■ **Work order**:
After going through the data below, state how many lines contain "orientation", and nothing else.

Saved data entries
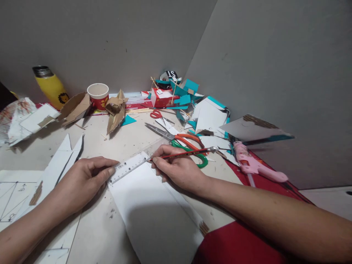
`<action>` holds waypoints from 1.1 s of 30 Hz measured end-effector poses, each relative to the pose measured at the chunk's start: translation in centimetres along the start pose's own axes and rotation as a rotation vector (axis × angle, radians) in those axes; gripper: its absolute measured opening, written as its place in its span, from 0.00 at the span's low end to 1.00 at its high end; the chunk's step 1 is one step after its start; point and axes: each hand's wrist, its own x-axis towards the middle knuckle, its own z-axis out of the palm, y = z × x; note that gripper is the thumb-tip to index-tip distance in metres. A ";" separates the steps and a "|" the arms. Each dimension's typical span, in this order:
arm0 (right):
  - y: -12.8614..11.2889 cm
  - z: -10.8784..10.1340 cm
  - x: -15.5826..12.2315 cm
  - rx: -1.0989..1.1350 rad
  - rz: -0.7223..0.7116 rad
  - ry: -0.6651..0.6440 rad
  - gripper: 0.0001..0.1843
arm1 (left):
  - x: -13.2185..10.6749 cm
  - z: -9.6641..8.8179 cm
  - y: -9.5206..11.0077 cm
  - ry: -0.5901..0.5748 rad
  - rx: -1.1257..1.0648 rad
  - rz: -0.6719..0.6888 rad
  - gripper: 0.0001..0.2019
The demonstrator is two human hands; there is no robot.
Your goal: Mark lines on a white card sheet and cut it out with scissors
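My left hand (82, 179) presses its fingertips on the left end of a clear plastic ruler (132, 165) that lies slanted across the top edge of a white card sheet (154, 216). My right hand (178, 168) pinches a red pencil (189, 153), tip down against the ruler's right part. The pencil's back end points right, over the scissors.
Large scissors (178, 139) with orange and green handles lie just beyond my right hand. A pink glue gun (253, 165) lies to the right. A paper cup (98, 94), yellow bottle (52, 86), cardboard scraps (115, 110), small red scissors (158, 114) and teal-white card offcuts (209, 117) crowd the back.
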 end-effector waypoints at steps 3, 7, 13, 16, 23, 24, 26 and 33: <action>-0.1 0.0 0.0 0.006 -0.001 -0.008 0.02 | 0.1 0.0 0.0 -0.006 0.006 0.016 0.11; -0.2 0.0 0.1 0.010 -0.001 -0.011 0.02 | 0.1 0.0 0.1 -0.017 0.001 0.007 0.12; -0.3 -0.1 0.0 0.008 -0.002 -0.013 0.02 | 0.1 0.0 -0.1 -0.018 0.017 -0.002 0.14; -0.3 -0.1 0.0 0.009 -0.003 -0.013 0.02 | 0.1 0.0 -0.1 -0.016 0.018 0.001 0.14; -0.3 -0.1 0.0 0.011 -0.001 -0.013 0.02 | 0.1 0.1 0.0 -0.012 -0.009 -0.002 0.13; -0.3 -0.1 0.0 0.011 0.000 -0.014 0.02 | 0.2 0.1 0.0 -0.012 -0.009 0.001 0.13; -0.3 -0.1 0.0 0.013 0.003 -0.014 0.02 | 0.2 0.1 0.0 -0.011 -0.008 0.001 0.13; -0.4 -0.1 -0.1 0.015 -0.002 -0.012 0.02 | 0.1 0.0 -0.2 -0.018 0.006 -0.006 0.13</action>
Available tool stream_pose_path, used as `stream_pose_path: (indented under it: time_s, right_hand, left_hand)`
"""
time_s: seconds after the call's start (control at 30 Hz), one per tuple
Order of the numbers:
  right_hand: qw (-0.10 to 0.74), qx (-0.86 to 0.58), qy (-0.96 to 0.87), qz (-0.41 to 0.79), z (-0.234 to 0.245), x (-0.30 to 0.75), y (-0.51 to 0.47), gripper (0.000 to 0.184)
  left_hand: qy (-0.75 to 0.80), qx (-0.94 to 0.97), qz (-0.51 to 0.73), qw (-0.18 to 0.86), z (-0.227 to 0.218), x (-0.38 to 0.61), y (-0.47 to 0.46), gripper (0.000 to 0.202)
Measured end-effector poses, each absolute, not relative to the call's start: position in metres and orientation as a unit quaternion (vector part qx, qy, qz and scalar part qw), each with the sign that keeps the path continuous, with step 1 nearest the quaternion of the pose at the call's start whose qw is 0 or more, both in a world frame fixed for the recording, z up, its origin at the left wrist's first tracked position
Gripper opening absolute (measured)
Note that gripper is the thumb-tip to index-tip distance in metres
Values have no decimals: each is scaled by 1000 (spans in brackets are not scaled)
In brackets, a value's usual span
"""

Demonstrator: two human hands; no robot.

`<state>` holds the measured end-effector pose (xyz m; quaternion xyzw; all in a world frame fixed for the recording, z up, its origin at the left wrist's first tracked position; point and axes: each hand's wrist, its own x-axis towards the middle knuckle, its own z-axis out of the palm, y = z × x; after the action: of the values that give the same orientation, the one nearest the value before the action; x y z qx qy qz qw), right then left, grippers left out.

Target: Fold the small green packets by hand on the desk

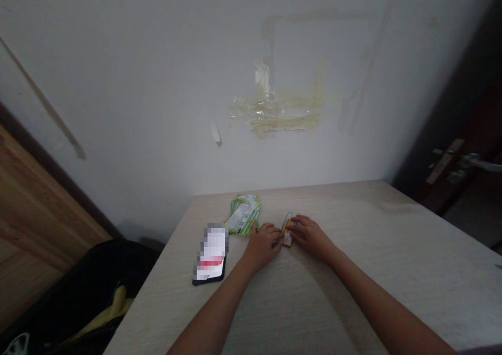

■ **The completed task**:
2